*Source data:*
»»
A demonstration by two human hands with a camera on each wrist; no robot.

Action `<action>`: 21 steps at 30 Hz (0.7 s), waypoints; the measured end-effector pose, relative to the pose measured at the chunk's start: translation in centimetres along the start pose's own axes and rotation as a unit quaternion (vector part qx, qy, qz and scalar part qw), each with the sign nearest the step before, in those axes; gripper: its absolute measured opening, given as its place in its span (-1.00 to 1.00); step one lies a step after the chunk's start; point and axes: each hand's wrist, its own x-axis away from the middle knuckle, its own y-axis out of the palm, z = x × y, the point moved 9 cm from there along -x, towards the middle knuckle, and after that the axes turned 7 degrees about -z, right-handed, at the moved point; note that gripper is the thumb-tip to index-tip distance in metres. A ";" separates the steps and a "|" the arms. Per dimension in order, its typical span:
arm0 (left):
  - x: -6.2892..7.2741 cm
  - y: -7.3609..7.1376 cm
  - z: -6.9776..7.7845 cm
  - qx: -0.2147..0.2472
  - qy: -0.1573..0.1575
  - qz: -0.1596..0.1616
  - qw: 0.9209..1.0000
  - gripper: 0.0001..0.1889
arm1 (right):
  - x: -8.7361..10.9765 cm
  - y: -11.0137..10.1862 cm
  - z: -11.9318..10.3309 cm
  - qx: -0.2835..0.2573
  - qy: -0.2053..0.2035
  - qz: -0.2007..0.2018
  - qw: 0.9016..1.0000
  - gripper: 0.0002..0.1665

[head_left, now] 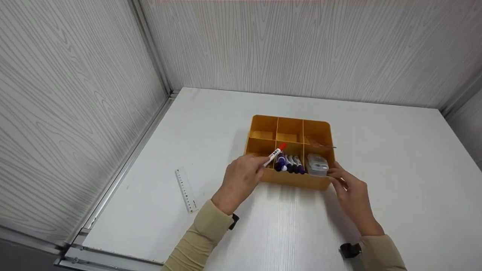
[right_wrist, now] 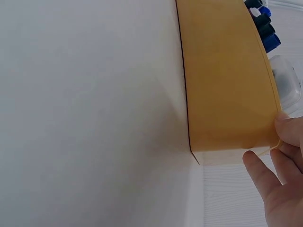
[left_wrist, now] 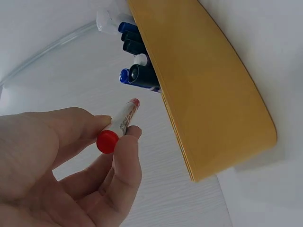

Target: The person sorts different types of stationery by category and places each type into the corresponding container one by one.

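Observation:
My left hand (head_left: pixel 241 175) pinches a white marker with red ends (head_left: pixel 275 153) between thumb and fingers, over the front of a yellow divided box (head_left: pixel 293 183). In the left wrist view that marker (left_wrist: pixel 124 122) points away from the palm, apart from the box wall. At the box's front right corner, my right hand (head_left: pixel 352 194) grips the rim, thumb on the front and fingers along the side. Several dark-capped markers (head_left: pixel 295 164) stand leaning in the front middle compartment. Beside them a clear plastic case (head_left: pixel 317 165) sits in the front right compartment.
A clear ruler (head_left: pixel 186 190) lies on the white table (head_left: pixel 150 158), left of the box. Something thin and transparent (head_left: pixel 318 142) lies in the back right compartment, a tip sticking out past the rim. Pale panels (head_left: pixel 263 49) wall in the back and sides.

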 end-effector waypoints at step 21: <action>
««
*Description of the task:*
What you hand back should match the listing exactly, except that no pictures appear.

*Answer for this exercise:*
A demonstration by two human hands with a camera on each wrist; no robot.

Action `<action>`: 21 steps at 30 Hz (0.7 s), waypoints; the measured end-effector pose, relative to the pose measured at the chunk's start: translation in centimetres along the start pose's own axes and rotation as a unit quaternion (vector part qx, qy, qz and scalar part qw), each with the sign nearest the step before, in those axes; gripper: its absolute measured opening, given as its place in its span (-1.00 to 1.00); step one lies a step after the chunk's start; point and axes: each hand's wrist, its own x-axis away from the middle knuckle, its own y-axis out of the palm, z = x × y, the point moved 9 cm from there along -x, towards the middle knuckle, and after that the axes turned 7 degrees about -z, right-handed, at the moved point; note that gripper is the thumb-tip to index-tip distance in metres. A ";" separates the steps and a "|" the arms. Per dimension in order, its typical span:
arm0 (left):
  - x: -6.2892..7.2741 cm
  - y: -7.3609..7.1376 cm
  - z: -6.9776..7.7845 cm
  - qx: -0.2147..0.2472
  - qy: -0.1573..0.1575
  - qz: -0.1596..0.1616
  - qw: 0.9209..1.0000
  - gripper: 0.0001..0.1889
arm1 (right):
  - x: -8.7361..10.9765 cm
  - y: -11.0137..10.1862 cm
  - z: -11.9318..10.3309 cm
  - qx: -0.2835..0.2573
  - qy: -0.2053..0.2035
  - qz: -0.2007..0.2018
  - qw: 0.9016..1.0000
  - gripper: 0.0002..0.1665

[head_left, now] 
[right_wrist, now] 
[left_wrist, now] 

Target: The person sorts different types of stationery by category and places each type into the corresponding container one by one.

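Observation:
My left hand (head_left: pixel 241 175) pinches a white marker with red ends (head_left: pixel 275 153) between thumb and fingers, over the front of a yellow divided box (head_left: pixel 293 183). In the left wrist view that marker (left_wrist: pixel 124 122) points away from the palm, apart from the box wall. At the box's front right corner, my right hand (head_left: pixel 352 194) grips the rim, thumb on the front and fingers along the side. Several dark-capped markers (head_left: pixel 295 164) stand leaning in the front middle compartment. Beside them a clear plastic case (head_left: pixel 317 165) sits in the front right compartment.
A clear ruler (head_left: pixel 186 190) lies on the white table (head_left: pixel 150 158), left of the box. Something thin and transparent (head_left: pixel 318 142) lies in the back right compartment, a tip sticking out past the rim. Pale panels (head_left: pixel 263 49) wall in the back and sides.
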
 end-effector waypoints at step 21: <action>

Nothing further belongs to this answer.